Big Hero
When I was 13 I had just moved to a new town all the way across the country. My first day of Junior High I saw her. The most beautiful girl in school. She was a vision, a beauty, a mystery. I had a crush on her from 7th to 9th grade. I had recurring dream during that time of us being in a bus crash and me being the hero that saved her and helped her afterwards. I thought that is what it would have taken to get her to admire me, to look up to me, to fall in love with me. That is what being a hero meant to me.
Small Hero
Fast forward many decades. Facebook is reconnecting everyone from back in the day. And who should eventually be on it but her. I friend her, she friends me, but she isn’t on very often and we don’t actually talk or connect until one day I posted something about me participating in a control study for the aviation industry. I had to stay for 20 hours in a hyperbaric chamber as part of a test.

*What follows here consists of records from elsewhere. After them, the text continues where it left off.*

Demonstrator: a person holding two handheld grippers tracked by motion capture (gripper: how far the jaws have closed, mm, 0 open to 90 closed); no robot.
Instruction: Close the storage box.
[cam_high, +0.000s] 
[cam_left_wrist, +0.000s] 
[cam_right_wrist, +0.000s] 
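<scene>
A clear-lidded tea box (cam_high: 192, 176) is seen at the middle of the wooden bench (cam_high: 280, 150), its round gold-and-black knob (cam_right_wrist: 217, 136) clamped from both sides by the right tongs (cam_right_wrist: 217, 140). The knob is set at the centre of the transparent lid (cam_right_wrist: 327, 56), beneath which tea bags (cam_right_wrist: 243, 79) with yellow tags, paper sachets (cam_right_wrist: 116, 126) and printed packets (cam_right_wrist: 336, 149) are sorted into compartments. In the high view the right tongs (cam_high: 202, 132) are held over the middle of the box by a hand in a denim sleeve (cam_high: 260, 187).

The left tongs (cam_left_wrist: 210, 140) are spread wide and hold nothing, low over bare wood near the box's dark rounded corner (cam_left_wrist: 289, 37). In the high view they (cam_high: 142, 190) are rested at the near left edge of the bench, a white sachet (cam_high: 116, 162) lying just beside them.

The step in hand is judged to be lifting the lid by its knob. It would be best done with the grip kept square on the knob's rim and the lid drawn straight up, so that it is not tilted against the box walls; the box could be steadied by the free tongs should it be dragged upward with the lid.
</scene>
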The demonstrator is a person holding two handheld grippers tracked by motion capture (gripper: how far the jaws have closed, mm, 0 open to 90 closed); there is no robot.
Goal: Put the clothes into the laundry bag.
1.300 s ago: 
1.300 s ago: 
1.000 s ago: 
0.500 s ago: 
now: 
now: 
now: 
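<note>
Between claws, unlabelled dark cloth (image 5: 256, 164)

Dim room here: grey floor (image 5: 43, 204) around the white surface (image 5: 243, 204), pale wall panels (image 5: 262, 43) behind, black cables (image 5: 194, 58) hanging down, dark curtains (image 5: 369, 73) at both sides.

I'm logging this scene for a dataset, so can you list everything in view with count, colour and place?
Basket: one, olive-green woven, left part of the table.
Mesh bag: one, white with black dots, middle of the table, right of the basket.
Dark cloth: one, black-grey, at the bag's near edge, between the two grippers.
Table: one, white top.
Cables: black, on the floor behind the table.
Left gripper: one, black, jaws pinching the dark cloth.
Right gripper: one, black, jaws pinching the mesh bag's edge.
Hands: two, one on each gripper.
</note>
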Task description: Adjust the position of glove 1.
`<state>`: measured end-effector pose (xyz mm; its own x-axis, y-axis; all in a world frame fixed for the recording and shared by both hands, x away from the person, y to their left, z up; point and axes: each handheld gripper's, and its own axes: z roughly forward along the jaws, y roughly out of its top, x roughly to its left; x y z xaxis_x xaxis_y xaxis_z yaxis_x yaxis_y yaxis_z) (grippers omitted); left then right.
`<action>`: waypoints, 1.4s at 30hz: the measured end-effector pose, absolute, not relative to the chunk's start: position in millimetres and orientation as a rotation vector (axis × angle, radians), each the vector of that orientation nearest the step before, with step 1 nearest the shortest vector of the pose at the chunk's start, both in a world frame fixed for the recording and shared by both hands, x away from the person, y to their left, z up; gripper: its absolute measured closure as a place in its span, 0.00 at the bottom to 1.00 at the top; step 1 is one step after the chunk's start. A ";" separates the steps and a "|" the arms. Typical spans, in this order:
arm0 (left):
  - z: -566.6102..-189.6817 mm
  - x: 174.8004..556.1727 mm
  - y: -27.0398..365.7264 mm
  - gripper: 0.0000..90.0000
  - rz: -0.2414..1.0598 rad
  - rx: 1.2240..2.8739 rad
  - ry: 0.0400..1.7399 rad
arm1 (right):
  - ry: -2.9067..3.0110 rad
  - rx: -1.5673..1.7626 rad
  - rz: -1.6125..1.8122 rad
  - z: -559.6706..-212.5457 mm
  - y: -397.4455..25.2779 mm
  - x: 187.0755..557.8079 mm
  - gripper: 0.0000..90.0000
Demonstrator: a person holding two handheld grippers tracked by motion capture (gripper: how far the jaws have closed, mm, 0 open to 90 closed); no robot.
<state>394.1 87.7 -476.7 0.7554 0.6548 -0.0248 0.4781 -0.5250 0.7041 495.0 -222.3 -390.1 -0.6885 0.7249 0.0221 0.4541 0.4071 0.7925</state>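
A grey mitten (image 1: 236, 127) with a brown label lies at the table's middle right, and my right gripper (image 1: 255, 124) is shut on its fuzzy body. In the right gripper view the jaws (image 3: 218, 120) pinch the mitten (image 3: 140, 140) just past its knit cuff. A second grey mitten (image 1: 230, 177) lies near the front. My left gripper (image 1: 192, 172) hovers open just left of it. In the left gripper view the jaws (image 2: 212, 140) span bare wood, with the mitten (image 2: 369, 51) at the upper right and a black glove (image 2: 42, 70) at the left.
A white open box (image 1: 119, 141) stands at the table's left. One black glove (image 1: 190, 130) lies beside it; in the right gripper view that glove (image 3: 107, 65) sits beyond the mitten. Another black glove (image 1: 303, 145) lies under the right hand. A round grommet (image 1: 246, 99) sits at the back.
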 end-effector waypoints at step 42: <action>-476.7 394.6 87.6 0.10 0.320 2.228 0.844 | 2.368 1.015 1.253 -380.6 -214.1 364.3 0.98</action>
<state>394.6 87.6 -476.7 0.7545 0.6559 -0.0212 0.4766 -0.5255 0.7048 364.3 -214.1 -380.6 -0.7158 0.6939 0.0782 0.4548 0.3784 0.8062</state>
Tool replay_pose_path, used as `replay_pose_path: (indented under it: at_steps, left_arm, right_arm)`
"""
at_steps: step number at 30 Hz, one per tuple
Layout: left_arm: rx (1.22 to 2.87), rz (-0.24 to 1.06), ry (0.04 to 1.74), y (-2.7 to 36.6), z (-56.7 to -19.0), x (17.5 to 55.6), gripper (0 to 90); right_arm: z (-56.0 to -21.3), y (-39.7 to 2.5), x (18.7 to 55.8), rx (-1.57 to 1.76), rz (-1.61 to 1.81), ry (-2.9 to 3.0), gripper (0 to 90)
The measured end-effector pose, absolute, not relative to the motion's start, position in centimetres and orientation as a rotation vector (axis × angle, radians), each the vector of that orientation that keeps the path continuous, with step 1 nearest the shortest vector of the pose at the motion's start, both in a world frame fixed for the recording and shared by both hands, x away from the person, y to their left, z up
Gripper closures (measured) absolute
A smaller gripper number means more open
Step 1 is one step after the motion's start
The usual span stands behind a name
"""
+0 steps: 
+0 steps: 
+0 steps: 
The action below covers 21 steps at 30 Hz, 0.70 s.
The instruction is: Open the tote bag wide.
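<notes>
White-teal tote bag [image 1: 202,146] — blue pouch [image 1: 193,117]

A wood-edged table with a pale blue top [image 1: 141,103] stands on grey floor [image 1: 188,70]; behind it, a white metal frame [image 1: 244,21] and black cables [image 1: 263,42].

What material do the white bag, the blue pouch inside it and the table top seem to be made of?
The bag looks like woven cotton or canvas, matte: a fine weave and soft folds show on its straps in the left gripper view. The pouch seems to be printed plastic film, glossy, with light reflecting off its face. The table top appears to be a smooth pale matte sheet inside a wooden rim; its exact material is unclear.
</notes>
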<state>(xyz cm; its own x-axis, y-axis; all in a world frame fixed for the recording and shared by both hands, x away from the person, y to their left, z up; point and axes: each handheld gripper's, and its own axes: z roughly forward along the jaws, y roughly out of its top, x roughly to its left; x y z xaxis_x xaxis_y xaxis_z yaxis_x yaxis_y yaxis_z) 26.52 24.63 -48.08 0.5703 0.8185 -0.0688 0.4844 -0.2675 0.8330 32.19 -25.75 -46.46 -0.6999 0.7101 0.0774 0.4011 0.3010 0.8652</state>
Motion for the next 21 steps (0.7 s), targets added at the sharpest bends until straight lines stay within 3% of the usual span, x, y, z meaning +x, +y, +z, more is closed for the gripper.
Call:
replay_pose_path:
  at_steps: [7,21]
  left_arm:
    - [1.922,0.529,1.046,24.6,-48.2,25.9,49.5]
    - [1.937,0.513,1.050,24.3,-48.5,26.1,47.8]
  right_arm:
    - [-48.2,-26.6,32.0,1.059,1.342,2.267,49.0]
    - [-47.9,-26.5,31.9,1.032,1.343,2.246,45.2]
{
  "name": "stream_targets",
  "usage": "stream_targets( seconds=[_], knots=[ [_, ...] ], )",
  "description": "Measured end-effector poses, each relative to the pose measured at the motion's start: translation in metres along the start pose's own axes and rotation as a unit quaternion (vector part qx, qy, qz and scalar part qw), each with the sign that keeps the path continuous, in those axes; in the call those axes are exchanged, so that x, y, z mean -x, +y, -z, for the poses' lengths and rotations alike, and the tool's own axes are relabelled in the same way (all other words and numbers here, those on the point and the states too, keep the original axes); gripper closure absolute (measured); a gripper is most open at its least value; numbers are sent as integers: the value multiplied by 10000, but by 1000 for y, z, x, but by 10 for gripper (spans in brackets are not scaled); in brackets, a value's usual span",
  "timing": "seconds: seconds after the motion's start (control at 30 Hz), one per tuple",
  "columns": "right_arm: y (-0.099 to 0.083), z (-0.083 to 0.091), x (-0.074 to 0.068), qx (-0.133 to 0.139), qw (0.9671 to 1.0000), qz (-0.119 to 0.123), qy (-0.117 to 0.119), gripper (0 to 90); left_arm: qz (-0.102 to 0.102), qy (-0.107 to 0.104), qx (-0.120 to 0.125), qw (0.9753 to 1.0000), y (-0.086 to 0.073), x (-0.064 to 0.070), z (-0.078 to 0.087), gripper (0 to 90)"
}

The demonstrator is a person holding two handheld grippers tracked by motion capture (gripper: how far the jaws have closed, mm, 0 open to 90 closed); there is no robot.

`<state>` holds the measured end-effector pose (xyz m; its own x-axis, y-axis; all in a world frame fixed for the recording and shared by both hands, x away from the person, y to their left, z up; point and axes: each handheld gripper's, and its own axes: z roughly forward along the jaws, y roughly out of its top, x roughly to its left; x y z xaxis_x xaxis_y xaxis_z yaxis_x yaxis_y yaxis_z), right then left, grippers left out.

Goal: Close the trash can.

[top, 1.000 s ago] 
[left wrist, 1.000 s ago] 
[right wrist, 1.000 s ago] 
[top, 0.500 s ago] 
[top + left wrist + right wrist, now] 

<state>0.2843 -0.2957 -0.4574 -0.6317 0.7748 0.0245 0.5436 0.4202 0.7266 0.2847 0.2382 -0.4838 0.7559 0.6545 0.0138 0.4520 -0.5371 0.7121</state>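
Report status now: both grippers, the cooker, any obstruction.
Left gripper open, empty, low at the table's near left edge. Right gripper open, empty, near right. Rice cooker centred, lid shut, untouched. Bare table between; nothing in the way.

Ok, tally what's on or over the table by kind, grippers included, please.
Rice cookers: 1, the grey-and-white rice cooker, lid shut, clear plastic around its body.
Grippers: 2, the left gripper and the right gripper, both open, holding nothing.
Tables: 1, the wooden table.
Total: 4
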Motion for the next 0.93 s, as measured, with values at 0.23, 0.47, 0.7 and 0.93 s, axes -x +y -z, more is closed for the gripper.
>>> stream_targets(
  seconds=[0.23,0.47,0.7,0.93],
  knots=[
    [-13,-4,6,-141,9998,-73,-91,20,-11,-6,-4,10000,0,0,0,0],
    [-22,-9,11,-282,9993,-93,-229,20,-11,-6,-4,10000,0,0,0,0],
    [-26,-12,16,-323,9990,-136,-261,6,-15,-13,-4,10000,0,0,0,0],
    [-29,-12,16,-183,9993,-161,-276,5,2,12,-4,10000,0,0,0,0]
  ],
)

She saw my post and wrote to me asking me if I could connect her with the director of the organization I did the study with because she was writing an article on that topic. And so I made the introduction and she got her interview. She was very appreciative.
Practice Heroism
That is what being a hero means to me now. And that means I have moved from the fantasy, extraordinary effort definition of heroism to the real life, helping people definition. That doesn’t mean the first definition doesn’t exist, it does and is extraordinary. But most of daily life is not in that realm. If we wait for the extraordinary event for us to exhibit effort on behalf of another then we have no heroic muscle memory. Heroism is made up of thousands of small acts of kindness and love. Those are the practice runs that allow you to complete the race when it arrives.